**Task to carry out**
Nothing but the data, repeated exactly, belongs in the answer.

━━━━━ Recorded information

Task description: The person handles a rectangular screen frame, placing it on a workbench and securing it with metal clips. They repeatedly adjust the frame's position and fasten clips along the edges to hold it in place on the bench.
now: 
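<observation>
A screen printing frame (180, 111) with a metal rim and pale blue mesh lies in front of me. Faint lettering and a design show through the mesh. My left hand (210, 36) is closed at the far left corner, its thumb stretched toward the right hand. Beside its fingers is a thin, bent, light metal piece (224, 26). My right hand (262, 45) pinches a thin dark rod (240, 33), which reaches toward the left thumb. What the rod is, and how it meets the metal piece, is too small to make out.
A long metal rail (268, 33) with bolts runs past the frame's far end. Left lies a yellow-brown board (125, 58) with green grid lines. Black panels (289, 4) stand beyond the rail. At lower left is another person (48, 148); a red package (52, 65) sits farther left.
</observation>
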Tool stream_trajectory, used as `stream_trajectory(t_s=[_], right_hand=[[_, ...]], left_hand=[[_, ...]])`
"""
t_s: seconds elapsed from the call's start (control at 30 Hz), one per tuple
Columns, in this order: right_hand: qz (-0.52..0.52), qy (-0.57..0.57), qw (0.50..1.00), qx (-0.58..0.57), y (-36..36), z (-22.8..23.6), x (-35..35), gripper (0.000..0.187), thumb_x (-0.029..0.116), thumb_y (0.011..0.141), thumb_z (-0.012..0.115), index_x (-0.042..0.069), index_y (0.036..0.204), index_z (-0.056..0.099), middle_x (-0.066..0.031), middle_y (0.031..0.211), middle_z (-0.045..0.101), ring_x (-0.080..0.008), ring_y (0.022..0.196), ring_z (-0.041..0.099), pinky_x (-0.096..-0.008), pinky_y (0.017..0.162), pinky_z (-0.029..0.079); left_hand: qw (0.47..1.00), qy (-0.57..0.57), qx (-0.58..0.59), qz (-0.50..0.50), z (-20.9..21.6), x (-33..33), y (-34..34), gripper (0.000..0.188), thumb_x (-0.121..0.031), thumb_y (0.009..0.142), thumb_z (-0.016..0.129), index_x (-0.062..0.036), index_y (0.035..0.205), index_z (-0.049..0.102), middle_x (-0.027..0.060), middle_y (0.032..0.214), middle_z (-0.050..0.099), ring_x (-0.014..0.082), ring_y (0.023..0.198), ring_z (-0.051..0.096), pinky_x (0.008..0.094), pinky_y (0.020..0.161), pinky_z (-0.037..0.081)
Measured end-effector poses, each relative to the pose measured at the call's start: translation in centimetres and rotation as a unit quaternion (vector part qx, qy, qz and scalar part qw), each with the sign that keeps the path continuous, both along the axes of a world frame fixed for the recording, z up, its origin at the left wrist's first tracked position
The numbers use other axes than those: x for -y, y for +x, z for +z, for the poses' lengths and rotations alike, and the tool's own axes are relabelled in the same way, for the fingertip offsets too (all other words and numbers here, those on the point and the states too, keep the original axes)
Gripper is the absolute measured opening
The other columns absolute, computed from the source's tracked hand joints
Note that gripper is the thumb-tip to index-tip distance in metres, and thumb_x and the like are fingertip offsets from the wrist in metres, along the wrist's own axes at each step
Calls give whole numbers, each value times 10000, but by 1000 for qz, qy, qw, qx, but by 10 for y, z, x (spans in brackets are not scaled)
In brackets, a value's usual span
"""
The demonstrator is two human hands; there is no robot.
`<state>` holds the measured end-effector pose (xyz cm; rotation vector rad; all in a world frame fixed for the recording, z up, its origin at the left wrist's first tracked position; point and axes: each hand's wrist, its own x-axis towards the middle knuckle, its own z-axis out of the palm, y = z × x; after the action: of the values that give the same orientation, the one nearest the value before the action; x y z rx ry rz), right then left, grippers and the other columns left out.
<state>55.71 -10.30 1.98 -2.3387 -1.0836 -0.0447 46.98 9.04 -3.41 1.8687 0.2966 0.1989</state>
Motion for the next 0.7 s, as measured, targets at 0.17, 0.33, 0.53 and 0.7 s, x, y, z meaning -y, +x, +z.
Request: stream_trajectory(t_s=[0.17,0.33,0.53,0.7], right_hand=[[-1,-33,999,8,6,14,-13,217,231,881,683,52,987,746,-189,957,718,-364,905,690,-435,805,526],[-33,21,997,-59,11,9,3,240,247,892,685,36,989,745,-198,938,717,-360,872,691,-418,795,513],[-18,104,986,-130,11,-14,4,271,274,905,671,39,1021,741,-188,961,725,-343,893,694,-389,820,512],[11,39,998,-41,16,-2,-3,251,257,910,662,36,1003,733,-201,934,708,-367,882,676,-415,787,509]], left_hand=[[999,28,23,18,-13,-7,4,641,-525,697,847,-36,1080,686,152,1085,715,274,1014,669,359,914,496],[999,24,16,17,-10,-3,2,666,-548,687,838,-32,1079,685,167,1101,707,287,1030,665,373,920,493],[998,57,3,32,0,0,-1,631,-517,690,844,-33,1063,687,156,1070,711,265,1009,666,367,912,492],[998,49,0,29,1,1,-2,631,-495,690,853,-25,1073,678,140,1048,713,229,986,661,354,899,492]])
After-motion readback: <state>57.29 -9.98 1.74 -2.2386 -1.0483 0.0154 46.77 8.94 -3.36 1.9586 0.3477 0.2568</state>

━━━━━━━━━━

**Task response**
Task description: The person handles a rectangular screen frame, placing it on a workbench and securing it with metal clips. They repeatedly adjust the frame's position and fasten clips along the edges to hold it in place on the bench.
now: 
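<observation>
A screen printing frame (180, 111) with a metal rim and pale blue mesh lies in front of me. Faint lettering and a design show through the mesh. My left hand (210, 36) is closed at the far left corner, its thumb stretched toward the right hand. Beside its fingers is a thin, bent, light metal piece (224, 26). My right hand (262, 45) pinches a thin dark rod (240, 33), which reaches toward the left thumb. What the rod is, and how it meets the metal piece, is too small to make out.
A long metal rail (268, 33) with bolts runs past the frame's far end. Left lies a yellow-brown board (125, 58) with green grid lines. Black panels (289, 4) stand beyond the rail. At lower left is another person (48, 148); a red package (52, 65) sits farther left.
</observation>
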Tool stream_trajectory, used as `stream_trajectory(t_s=[_], right_hand=[[_, ...]], left_hand=[[_, ...]])`
"""
t_s: seconds elapsed from the call's start (control at 30 Hz), one per tuple
Columns, in this order: right_hand: qz (-0.52..0.52), qy (-0.57..0.57), qw (0.50..1.00), qx (-0.58..0.57), y (-36..36), z (-22.8..23.6), x (-35..35), gripper (0.000..0.187), thumb_x (-0.029..0.116), thumb_y (0.011..0.141), thumb_z (-0.012..0.115), index_x (-0.042..0.069), index_y (0.036..0.204), index_z (-0.056..0.099), middle_x (-0.066..0.031), middle_y (0.031..0.211), middle_z (-0.045..0.101), ring_x (-0.080..0.008), ring_y (0.022..0.196), ring_z (-0.041..0.099), pinky_x (-0.096..-0.008), pinky_y (0.017..0.162), pinky_z (-0.029..0.079); left_hand: qw (0.47..1.00), qy (-0.57..0.57), qx (-0.58..0.59), qz (-0.50..0.50), z (-20.9..21.6), x (-33..33), y (-34..34), gripper (0.000..0.188), thumb_x (-0.121..0.031), thumb_y (0.009..0.142), thumb_z (-0.016..0.129), index_x (-0.062..0.036), index_y (0.035..0.205), index_z (-0.049..0.102), middle_x (-0.027..0.060), middle_y (0.032..0.214), middle_z (-0.050..0.099), ring_x (-0.014..0.082), ring_y (0.023..0.198), ring_z (-0.051..0.096), pinky_x (0.008..0.094), pinky_y (0.020..0.161), pinky_z (-0.037..0.081)
Measured end-effector poses, each relative to the pose measured at the call's start: translation in centimetres and rotation as a unit quaternion (vector part qx, qy, qz and scalar part qw), each with the sign that keeps the path continuous, both along the axes of a world frame fixed for the recording, z up, its origin at the left wrist's first tracked position
The numbers use other axes than those: x for -y, y for +x, z for +z, for the poses' lengths and rotations alike, and the tool's own axes are relabelled in the same way, for the fingertip offsets too (all other words and numbers here, those on the point and the states too, keep the original axes)
Gripper is the absolute measured opening
The other columns absolute, computed from the source's tracked hand joints
Note that gripper is the thumb-tip to index-tip distance in metres, and thumb_x and the like are fingertip offsets from the wrist in metres, along the wrist's own axes at each step
Calls give whole numbers, each value times 10000, but by 1000 for qz, qy, qw, qx, but by 10 for y, z, x (spans in brackets are not scaled)
In brackets, a value's usual span
"""
The demonstrator is two human hands; there is no robot.
`<state>` holds the measured end-effector pose (xyz cm; rotation vector rad; all in a world frame fixed for the recording, z up, its origin at the left wrist's first tracked position; point and axes: each hand's wrist, its own x-axis towards the middle knuckle, its own z-axis out of the palm, y = z × x; after the action: of the values that give the same orientation, the one nearest the value before the action; x y z rx ry rz), right then left, grippers and the other columns left out.
<state>55.71 -10.30 1.98 -2.3387 -1.0836 -0.0447 46.98 9.04 -3.41 1.8687 0.2966 0.1989</state>
Motion for the next 0.7 s, as measured, targets at 0.17, 0.33, 0.53 and 0.7 s, x, y, z meaning -y, +x, +z.
Request: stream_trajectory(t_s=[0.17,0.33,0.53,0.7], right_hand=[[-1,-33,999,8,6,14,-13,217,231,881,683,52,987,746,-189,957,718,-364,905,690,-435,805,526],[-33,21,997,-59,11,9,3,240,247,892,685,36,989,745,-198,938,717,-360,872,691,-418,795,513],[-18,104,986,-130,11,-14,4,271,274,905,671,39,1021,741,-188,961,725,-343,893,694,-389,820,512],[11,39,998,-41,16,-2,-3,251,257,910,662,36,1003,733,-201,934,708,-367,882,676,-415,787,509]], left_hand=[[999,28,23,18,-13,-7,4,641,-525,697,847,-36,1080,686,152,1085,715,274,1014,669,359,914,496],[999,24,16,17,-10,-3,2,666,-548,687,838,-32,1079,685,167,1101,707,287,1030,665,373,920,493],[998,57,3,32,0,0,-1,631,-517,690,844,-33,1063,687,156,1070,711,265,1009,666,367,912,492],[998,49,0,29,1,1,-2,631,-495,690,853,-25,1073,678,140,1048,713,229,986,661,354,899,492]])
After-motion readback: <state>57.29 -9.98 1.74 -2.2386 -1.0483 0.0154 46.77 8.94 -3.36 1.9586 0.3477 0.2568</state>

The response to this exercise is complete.